We propose using **Dataset 1** for our main analysis, and treating **Datasets 2–5** as backup/validation datasets (to strengthen the “real data sources” part of the proposal and to confirm whether patterns are consistent across datasets).

### Dataset 1 (Main): Kaggle — Social Media User Activity Dataset (sadiajavedd)
This is our primary dataset because it is directly designed around social media activity and includes wellbeing outcomes aligned with our research question. The dataset is expected to let us measure both passive and active social media behaviors and relate them to stress/happiness, while controlling for demographics and lifestyle variables when available. Access is straightforward for students because it is hosted on Kaggle, and we can download it manually or use the Kaggle API after setting up credentials.
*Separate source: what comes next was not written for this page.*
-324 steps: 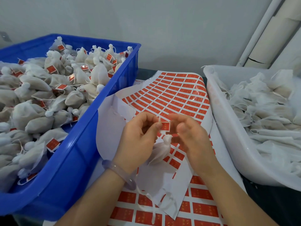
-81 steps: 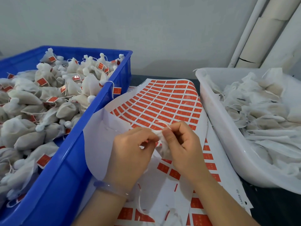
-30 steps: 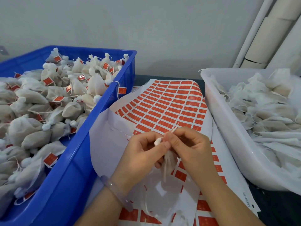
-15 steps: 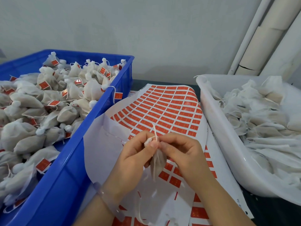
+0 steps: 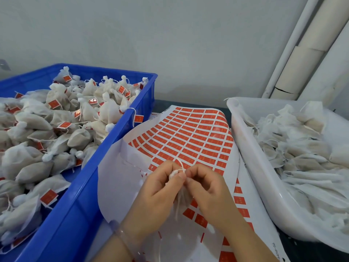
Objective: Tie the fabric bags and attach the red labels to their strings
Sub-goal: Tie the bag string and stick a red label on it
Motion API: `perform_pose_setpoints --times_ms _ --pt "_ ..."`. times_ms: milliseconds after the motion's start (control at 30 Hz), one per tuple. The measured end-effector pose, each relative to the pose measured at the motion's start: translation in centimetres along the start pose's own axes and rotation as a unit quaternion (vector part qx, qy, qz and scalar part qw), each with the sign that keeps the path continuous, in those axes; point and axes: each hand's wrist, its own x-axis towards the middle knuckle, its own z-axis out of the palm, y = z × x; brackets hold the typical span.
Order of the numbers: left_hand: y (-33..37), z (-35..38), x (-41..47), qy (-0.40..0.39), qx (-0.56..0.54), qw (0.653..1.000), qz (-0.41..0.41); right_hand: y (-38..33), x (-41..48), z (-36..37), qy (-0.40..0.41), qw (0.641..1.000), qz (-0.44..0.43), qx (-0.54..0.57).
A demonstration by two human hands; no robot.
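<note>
Both grips pinching, nothing slack. L grip (image 5: 156, 193) has thumb + forefinger round the bag (image 5: 179, 201) neck; R grip (image 5: 205, 190) nips the string (image 5: 180, 163), which loops up twd 12. Bag hangs btwn my palms, long axis 12-6, body at 6. Nearest red labels on the sheet (image 5: 188, 137) sit at 1 o'clock, so R grip's closer, I reckon.

left hand (image 5: 156, 197) and right hand (image 5: 207, 191) meet fingertip to fingertip, fingers curled in pinches, forearms converging from near.
</note>
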Motion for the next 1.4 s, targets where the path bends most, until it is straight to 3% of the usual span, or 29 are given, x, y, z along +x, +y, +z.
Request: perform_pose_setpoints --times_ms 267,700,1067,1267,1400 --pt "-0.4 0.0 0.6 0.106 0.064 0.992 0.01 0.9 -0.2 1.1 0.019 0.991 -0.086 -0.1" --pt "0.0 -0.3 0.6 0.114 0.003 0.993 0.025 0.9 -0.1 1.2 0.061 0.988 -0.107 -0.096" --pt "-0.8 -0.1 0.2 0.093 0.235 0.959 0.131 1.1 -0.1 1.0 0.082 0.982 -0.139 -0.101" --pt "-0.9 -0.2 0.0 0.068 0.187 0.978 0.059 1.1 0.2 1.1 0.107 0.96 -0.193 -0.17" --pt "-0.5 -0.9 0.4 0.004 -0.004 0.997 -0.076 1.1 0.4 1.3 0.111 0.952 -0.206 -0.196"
A key limitation is that Kaggle datasets often rely on self-reported or synthetic/compiled data, so we will clearly describe what the dataset represents once we inspect the included documentation and column names.

- **URL:** https://www.kaggle.com/datasets/sadiajavedd/social-media-user-activity-dataset

#### Access requirements
- Kaggle account login
- Accept Kaggle dataset terms
- Optional: Kaggle API token if downloading in a notebook/script

#### How it maps to our ideal dataset
- Should contain: passive + active measures, wellbeing outcomes (stress/happiness), and at least some controls (we will confirm exact columns when we load the CSV).
- We will restrict to **adults aged 18+** if an age variable is available (otherwise we will clearly state that we cannot enforce the 18+ restriction in that dataset).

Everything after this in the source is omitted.